=== Description of the task ===
Give the number of lines in the data that hold the word "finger", and nothing else.

=== Exercise input ===
*** Begin section ***
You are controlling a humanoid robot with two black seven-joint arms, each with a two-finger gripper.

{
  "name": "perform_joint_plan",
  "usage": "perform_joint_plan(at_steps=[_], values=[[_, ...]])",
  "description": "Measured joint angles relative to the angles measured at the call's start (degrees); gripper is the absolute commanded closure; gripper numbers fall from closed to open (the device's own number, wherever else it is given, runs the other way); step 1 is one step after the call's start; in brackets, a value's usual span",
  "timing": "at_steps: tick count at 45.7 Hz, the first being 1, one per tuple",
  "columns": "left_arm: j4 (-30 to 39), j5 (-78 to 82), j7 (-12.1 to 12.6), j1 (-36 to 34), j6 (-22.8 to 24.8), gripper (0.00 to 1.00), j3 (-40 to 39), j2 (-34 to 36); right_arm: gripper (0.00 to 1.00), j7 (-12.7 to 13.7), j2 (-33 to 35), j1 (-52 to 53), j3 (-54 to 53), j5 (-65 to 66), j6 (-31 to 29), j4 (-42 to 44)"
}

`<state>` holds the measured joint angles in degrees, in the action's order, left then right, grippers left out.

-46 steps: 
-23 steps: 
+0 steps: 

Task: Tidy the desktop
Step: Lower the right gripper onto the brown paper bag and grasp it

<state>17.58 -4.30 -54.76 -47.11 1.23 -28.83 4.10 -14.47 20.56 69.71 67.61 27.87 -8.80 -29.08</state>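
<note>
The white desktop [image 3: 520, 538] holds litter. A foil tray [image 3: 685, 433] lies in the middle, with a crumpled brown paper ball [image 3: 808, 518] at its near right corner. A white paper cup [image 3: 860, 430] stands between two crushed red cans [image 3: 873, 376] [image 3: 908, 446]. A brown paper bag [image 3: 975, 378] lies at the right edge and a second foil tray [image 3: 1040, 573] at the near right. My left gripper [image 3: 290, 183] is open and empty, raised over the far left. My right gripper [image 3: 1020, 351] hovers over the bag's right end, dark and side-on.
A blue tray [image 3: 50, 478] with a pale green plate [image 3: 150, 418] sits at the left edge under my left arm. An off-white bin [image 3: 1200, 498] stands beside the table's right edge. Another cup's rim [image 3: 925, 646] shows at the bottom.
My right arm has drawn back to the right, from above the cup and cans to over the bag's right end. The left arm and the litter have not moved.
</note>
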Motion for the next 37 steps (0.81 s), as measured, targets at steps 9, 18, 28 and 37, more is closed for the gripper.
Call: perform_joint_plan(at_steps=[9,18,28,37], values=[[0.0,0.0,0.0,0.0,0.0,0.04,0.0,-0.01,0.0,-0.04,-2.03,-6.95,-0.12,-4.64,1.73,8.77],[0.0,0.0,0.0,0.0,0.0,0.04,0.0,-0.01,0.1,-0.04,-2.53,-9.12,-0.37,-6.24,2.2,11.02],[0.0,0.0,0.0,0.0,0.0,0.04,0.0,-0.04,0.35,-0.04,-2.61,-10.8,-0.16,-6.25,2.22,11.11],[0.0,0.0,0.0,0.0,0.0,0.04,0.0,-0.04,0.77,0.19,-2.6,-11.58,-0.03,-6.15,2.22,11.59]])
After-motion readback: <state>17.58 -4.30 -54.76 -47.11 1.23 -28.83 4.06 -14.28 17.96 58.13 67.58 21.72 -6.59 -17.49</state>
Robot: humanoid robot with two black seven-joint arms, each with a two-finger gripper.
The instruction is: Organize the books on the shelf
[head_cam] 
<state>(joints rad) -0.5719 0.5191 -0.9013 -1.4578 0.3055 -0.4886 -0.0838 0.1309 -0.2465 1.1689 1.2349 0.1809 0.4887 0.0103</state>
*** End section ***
=== Response box ===
2